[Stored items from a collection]
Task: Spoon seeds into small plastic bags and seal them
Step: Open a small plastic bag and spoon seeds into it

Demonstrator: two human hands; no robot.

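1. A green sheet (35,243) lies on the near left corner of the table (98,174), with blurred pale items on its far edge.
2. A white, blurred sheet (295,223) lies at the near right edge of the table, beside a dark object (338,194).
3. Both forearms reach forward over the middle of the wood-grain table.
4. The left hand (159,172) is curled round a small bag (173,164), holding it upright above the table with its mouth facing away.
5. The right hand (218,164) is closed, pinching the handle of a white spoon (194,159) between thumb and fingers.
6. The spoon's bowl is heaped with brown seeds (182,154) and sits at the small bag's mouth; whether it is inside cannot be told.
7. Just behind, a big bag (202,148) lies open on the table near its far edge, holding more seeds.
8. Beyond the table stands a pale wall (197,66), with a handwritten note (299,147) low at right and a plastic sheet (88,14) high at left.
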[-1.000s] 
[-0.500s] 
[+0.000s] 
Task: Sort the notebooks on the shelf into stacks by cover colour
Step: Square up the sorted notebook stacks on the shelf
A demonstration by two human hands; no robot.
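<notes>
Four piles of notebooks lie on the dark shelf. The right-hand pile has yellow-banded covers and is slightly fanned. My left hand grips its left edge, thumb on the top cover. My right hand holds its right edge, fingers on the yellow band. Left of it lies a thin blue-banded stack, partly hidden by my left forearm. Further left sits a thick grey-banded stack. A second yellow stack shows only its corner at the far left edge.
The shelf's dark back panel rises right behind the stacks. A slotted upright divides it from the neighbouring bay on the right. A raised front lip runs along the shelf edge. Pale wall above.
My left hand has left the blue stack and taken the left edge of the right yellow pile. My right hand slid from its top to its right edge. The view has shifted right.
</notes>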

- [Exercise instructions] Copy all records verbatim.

- [Written response]
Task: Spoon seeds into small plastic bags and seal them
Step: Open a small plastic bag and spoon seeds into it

Demonstrator: two human hands; no robot.

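1. A green sheet (35,243) lies on the near left corner of the table (98,174), with blurred pale items on its far edge.
2. A white, blurred sheet (295,223) lies at the near right edge of the table, beside a dark object (338,194).
3. Both forearms reach forward over the middle of the wood-grain table.
4. The left hand (159,172) is curled round a small bag (173,164), holding it upright above the table with its mouth facing away.
5. The right hand (218,164) is closed, pinching the handle of a white spoon (194,159) between thumb and fingers.
6. The spoon's bowl is heaped with brown seeds (182,154) and sits at the small bag's mouth; whether it is inside cannot be told.
7. Just behind, a big bag (202,148) lies open on the table near its far edge, holding more seeds.
8. Beyond the table stands a pale wall (197,66), with a handwritten note (299,147) low at right and a plastic sheet (88,14) high at left.
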[-1.000s] 
[-0.500s] 
[+0.000s] 
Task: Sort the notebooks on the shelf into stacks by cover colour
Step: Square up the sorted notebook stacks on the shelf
A demonstration by two human hands; no robot.
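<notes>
Four piles of notebooks lie on the dark shelf. The right-hand pile has yellow-banded covers and is slightly fanned. My left hand grips its left edge, thumb on the top cover. My right hand holds its right edge, fingers on the yellow band. Left of it lies a thin blue-banded stack, partly hidden by my left forearm. Further left sits a thick grey-banded stack. A second yellow stack shows only its corner at the far left edge.
The shelf's dark back panel rises right behind the stacks. A slotted upright divides it from the neighbouring bay on the right. A raised front lip runs along the shelf edge. Pale wall above.
My left hand has left the blue stack and taken the left edge of the right yellow pile. My right hand slid from its top to its right edge. The view has shifted right.
</notes>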

With this, the exercise is done.